Golden, crispy, and utterly irresistible—halloumi saganaki is the perfect appetizer to impress your guests or indulge in a flavorful snack. This dish combines the salty richness of halloumi with the delicate crunch of a semolina crust, balanced by the sweetness of warm thyme-infused honey.

Every bite delivers a contrast of textures and flavors: crispy edges, a soft and chewy center, and bursts of tart pomegranate seeds. Inspired by the Mediterranean, this recipe brings a taste of Cyprus to your table, making it a standout addition to any mezze spread.

Whether served alongside fresh figs and peppery arugula or enjoyed on its own, halloumi saganaki is a dish that proves you can never go wrong with fried cheese. Let’s dive into this simple yet delightful recipe!

Why You’ll Love This Recipe

This Halloumi Saganaki is the perfect blend of textures, with crispy fried halloumi and a soft, chewy center. The addition of warm thyme-infused honey brings a sweet, savory contrast that pairs beautifully with the fresh pomegranate seeds.

Not only is it easy to make, but it’s also incredibly versatile. Whether served as a mezze appetizer or a standalone snack, this dish is sure to impress with its balance of rich flavors and refreshing toppings.

Ingredients Overview

  • Halloumi Cheese: A firm, semi-hard cheese that holds its shape when fried.
  • Semolina or Cornmeal: Adds a light, crispy coating to the cheese.
  • Honey & Thyme: Warm honey infused with thyme brings a touch of natural sweetness.
  • Pomegranate Seeds & Figs: These optional toppings add freshness and tartness to balance the richness.
  • Arugula: A peppery green that complements the warm cheese.
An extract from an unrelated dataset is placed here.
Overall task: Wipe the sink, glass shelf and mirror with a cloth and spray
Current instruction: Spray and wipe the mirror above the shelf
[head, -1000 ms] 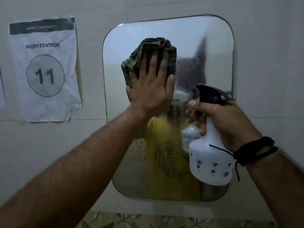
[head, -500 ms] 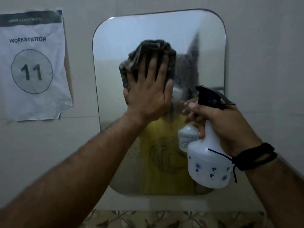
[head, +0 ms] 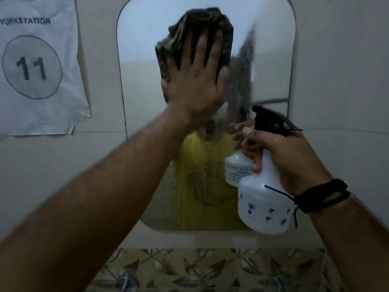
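A rounded mirror [head: 139, 39] hangs on the wall straight ahead. My left hand [head: 195, 81] presses a dark checked cloth [head: 189, 24] flat against the mirror's upper middle, fingers spread over it. My right hand [head: 282, 152] grips the neck of a white spray bottle [head: 263, 203] with blue flower prints and a black trigger head, held in front of the mirror's lower right. A streaky, smeared patch shows on the glass right of the cloth. The sink and glass shelf are out of view.
A paper sign [head: 37, 66] reading "WORKSTATION 11" is taped to the wall left of the mirror. Below the mirror runs a band of leaf-patterned tiles [head: 210, 268], with metal fittings [head: 126, 281] at the bottom edge. A black cord bracelet sits on my right wrist.
The view has tilted down and moved closer. My left hand with the cloth has slid up the mirror a little. The spray bottle stays in my right hand at the lower right.
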`<state>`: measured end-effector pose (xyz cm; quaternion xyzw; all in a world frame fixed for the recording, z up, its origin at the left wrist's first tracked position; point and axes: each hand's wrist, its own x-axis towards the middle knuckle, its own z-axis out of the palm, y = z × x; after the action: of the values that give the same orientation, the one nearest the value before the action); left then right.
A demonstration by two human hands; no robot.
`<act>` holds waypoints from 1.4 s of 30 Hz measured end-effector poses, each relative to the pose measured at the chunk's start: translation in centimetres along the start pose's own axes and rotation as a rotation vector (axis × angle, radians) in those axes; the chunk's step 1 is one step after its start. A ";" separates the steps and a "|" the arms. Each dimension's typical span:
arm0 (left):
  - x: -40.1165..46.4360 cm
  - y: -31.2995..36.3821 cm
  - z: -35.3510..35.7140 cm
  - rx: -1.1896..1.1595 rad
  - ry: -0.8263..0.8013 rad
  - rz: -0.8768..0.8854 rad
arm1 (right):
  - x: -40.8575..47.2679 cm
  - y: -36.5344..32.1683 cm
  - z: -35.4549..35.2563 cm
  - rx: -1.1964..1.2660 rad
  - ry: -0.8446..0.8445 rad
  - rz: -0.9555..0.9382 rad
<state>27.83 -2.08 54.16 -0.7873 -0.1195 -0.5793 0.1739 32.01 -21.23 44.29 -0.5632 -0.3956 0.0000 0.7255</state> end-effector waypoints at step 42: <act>-7.2 1.1 1.5 0.046 -0.020 -0.055 | -4.3 5.0 -0.3 -0.060 -0.009 0.050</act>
<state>27.38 -2.37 46.75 -0.7851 -0.1560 -0.5732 0.1751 31.48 -21.59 37.71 -0.5945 -0.3846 0.0088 0.7062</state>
How to Make Halloumi Saganaki

Step 1: Prepare the Halloumi

Slice the halloumi into thick, even rectangles to ensure a crispy texture while keeping the inside soft. Avoid cutting too thin, as the cheese may break during frying. Set the slices aside on a plate, ready for coating. Properly cut pieces help achieve the perfect golden crust.

Step 2: Coat the Cheese

Crack the egg into a small bowl and whisk it until smooth, ensuring an even coating. Spread the semolina or cornmeal on a plate for dredging. Dip each halloumi slice into the egg, then roll it in the semolina until fully covered. This coating adds a crunchy texture when fried.

Step 3: Fry the Halloumi

Heat the sunflower oil in a large nonstick pan over medium-high heat until shimmering. Carefully place the coated halloumi slices into the pan, ensuring they don’t overlap. Fry for 2-3 minutes per side until crisp and golden brown. Transfer to a paper towel-lined plate to absorb excess oil.

Step 4: Warm the Honey

In a small saucepan over low heat, combine the honey and finely chopped thyme leaves. Stir occasionally and let it warm for about 1-2 minutes until fragrant. The honey should become smooth and easy to drizzle. This step enhances the dish with a sweet, herbal note.

Step 5: Assemble and Serve

Spread a bed of arugula on a serving plate for a fresh contrast. Arrange the crispy halloumi slices on top, adding fresh figs if using. Drizzle with the warm thyme-infused honey and sprinkle with pomegranate seeds. Finish with a dash of black pepper and serve immediately.

Tips for the Best Halloumi Saganaki

  • Use High-Quality Halloumi: Authentic Cypriot halloumi gives the best texture and flavor.
  • Fry in Hot Oil: Ensure the oil is hot before adding the cheese to achieve a crispy crust.
  • Don’t Overcook: Halloumi becomes rubbery if overcooked—fry just until golden.
  • Serve Immediately: This dish is best enjoyed fresh while the cheese is warm and crispy.

Variations to Try

  • Citrus Twist: Add a squeeze of lemon juice before serving for a zesty touch.
  • Spicy Kick: Sprinkle a pinch of chili flakes into the honey for a sweet-spicy contrast.
  • Nutty Flavor: Toasted almonds or crushed pistachios add an extra layer of crunch.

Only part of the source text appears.